Es enviado a un manicomio en donde, lo confiesa, vive los momentos más felices de su vida y describe al compañero de cárcel que más lo impresionó: “El más peligroso era un señor que se hacía pasar por el tomo XVI del diccionario científico de Otto y pedía a sus compañeros que lo abrieran y buscaran lo que decía sobre el obrero que lo había encuadernado, sin lo cual estaría perdido”.

IV

Cuando uno piensa en Ignatius Reilly o en Holden Caufield intuye que está ante dos personajes que tienen una intención: sembrar el caos, criticar, exponer las banalidades de la sociedad que les tocó vivir.

Bertleby y Svejk no cotizan en esa categoría. Estos dos sujetos no pretenden nada. Sólo están ahí y fluyen, aunque ese fluir sea chocante, desesperante. Estos personajes se dejan llevar, nada hacen, ahí están, carcomen la convivencia y al hacerlo muestran lo fatuo de ésta.
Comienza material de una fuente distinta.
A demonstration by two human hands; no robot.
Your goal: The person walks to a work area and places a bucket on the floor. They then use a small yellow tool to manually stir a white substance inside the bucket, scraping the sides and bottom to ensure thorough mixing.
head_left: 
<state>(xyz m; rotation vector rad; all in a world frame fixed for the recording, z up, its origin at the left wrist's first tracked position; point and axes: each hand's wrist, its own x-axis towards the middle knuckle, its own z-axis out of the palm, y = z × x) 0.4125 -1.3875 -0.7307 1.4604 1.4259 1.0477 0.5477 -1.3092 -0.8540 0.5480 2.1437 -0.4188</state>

Sergio Pitol, en la introducción a la edición que leí de Las aventuras del buen soldado Svejk (CONACULTA, Colección Cien del Mundo, 1992) apunta: “La vasta humanidad que puebla las páginas de esta novela, tanto los oficiales que dirigen las operaciones militares como la multitud que marcha hambrienta y beoda hacia la muerte, no está señalada por nada que pudiera parecerse al aliento épico”.

JD Salinger, autor de El guardián entre el centeno optó por alejarse del mundo. Vivió repeliendo el contacto con la gente hasta el fin de sus días; John Kennedy Toole terminó su novela y poco después se suicidó. Si ahora la conocemos fue por el empeño de su madre en verla publicada; Melville escribió la historia de Bartleby agobiado por “no ser capaz de escribir una novela” y Hašek no pudo terminar las aventuras de Svejk. Murió dictando el último tomo.

En el 2015, Anagrama sacó el libro de Cory MacLauchin donde se develan algunos de los mitos en torno a Kennedy Toole y su novela. El ensayo biográfico se llama Una mariposa en la máquina de escribir. La vida trágica de John Kennedy Toole y la extraordinaria historia de La Conjura de los Necios. En este libro –comenta Alejandra García, autora de la nota en El País, julio 13, 2015- “se ponen en su lugar los mitos en torno a la vida y muerte de Kennedy Toole: “la novela no es el equivalente a una nota de suicidio del autor ante la dificultad por verla publicada y su madre no es la única (ni la más fidedigna) fuente de datos para saber de la vida de su hijo…”

V

Todo lo arriba expuesto fue provocado al recordar a Tereza y su gusto desmesurado por la lectura.

Me pregunto si ya ha leído La Conjura de los Necios. Seguramente sí.

NOTA: Ya no me ocupé de Tom Sharpe y su personaje Wilt. Este autor me recuerda a otro con un sentido del humor delicioso: David Lodge, pero ya será otro día.